690 NYS2d 822 | N.Y. Sup. Ct. | 1999
J. P. Orda stands indicted for the crimes of sodomy in the first degree (Penal Law § 130.50 [1]) and sexual abuse in the first degree (Penal Law § 130.65 [1]). At the conclusion of the People’s case (at which point the court reserved decision), and again upon completion of the entire case, on the ground that the evidence presented is not legally sufficient to establish either of the offenses charged against him, Mr. Orda seeks a trial order dismissing the indictment (CPL 290.10). Specifically, he sets forth that the necessary “forcible compulsion” element of each crime has not been made out. The motion is denied.
THE INCIDENT
The facts are these: Mr. Orda is a home health care attendant. He was part of a team assigned around-the-clock for a quadriplegic, the herein complaining witness, Alberto Edwards. Defendant’s responsibilities were all inclusive: feeding, dressing, bathing, ambulatory accompaniment and recreation. Attending to Mr. Edwards’ most basic personal needs was required and included both bathroom assistance and changes and adjustments necessary for a condom catheter the patient is required to wear at all times. As a quadriplegic paralyzed from the neck down, Mr. Edwards lacks all bodily movement; his wheelchair, which also must be attended, serves as his only means of mobility.
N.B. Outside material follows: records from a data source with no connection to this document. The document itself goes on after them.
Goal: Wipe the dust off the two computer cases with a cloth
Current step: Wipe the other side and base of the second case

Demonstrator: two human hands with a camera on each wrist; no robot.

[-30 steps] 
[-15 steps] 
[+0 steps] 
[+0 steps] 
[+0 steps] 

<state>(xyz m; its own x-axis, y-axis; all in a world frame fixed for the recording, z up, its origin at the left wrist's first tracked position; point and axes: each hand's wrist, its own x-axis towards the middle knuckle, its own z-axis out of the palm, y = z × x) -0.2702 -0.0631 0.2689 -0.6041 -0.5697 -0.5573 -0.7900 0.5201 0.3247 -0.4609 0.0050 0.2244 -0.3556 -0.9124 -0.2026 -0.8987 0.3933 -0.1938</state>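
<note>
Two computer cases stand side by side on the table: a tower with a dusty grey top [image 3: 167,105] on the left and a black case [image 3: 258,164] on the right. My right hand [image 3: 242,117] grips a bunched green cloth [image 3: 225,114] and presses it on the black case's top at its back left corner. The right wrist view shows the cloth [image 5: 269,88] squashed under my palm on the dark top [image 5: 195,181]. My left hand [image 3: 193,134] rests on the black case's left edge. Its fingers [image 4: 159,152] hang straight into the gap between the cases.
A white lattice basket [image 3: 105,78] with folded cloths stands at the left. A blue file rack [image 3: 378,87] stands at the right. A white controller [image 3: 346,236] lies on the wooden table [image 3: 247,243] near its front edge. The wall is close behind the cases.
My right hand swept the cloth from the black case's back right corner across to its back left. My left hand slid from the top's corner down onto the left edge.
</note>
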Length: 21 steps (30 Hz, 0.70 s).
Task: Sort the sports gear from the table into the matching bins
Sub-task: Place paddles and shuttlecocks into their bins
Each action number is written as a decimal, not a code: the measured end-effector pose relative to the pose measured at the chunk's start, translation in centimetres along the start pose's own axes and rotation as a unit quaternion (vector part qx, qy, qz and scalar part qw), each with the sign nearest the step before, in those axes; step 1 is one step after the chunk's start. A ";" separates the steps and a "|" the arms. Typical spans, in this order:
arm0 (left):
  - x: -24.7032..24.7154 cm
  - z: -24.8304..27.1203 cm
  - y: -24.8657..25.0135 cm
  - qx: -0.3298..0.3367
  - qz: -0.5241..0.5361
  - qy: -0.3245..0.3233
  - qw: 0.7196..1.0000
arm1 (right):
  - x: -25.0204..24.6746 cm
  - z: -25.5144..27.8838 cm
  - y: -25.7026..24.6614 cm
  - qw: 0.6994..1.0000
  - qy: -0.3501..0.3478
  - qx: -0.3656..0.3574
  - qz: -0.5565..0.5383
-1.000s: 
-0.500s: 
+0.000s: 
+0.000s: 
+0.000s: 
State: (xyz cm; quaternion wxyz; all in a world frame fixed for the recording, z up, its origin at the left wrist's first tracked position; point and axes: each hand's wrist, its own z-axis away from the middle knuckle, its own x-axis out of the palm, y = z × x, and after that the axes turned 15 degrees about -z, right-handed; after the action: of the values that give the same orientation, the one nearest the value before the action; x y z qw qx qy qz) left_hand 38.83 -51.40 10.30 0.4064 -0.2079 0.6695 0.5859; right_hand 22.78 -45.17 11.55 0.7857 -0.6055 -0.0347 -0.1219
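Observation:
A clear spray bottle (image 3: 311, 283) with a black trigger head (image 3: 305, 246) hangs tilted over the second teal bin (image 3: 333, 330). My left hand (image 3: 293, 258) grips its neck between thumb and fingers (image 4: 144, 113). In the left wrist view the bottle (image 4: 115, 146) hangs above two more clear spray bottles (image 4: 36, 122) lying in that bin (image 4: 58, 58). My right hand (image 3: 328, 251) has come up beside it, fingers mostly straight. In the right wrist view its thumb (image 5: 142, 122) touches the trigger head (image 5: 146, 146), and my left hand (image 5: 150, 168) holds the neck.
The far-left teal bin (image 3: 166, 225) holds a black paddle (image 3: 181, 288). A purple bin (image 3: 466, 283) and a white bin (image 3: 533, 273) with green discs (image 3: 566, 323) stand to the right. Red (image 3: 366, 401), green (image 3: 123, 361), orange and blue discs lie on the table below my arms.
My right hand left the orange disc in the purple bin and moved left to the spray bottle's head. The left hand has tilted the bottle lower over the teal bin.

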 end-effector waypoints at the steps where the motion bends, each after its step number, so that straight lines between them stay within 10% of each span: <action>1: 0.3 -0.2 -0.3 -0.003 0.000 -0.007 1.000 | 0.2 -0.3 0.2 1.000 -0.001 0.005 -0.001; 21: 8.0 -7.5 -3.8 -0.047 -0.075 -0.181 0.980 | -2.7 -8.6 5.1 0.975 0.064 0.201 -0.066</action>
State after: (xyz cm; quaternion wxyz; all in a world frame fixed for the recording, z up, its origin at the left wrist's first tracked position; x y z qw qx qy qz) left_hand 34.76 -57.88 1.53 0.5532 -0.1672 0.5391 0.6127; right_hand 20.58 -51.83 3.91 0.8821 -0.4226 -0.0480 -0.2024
On the day in question, the complainant asked defendant to change his clothing. Defendant removed Mr. Edwards from his mobile wheelchair and placed him on a bed. While his clothes were being changed, the complainant noticed that his condom catheter had slipped off his penis. He asked for it, too, to be changed. As the catheter was being removed, Mr. Edwards experienced an involuntary erection.
At this juncture, the complainant alleges that defendant remarked in exclamation, “[W]ow, that thing is big”, to which complainant replied, “[Y]ou keep talking to me like this, I’m going to call the supervisor.”
THE LAW
The pertinent portions of the criminal statutes under which defendant is charged read as follows:
“A person is guilty of sodomy in the first degree when he engages in deviate sexual intercourse with another person:
“1. By forcible compulsion” (Penal Law § 130.50 [1]).
“A person is guilty of sexual abuse in the first degree when he subjects another person to sexual contact:
“1. By forcible compulsion” (Penal Law § 130.65 [1]).
Defendant argues that there is no evidence that he employed “forcible compulsion” to engage in “deviate sexual intercourse” or to subject the complainant to “sexual contact” as required by statute (see, CPL 70.10 [1]).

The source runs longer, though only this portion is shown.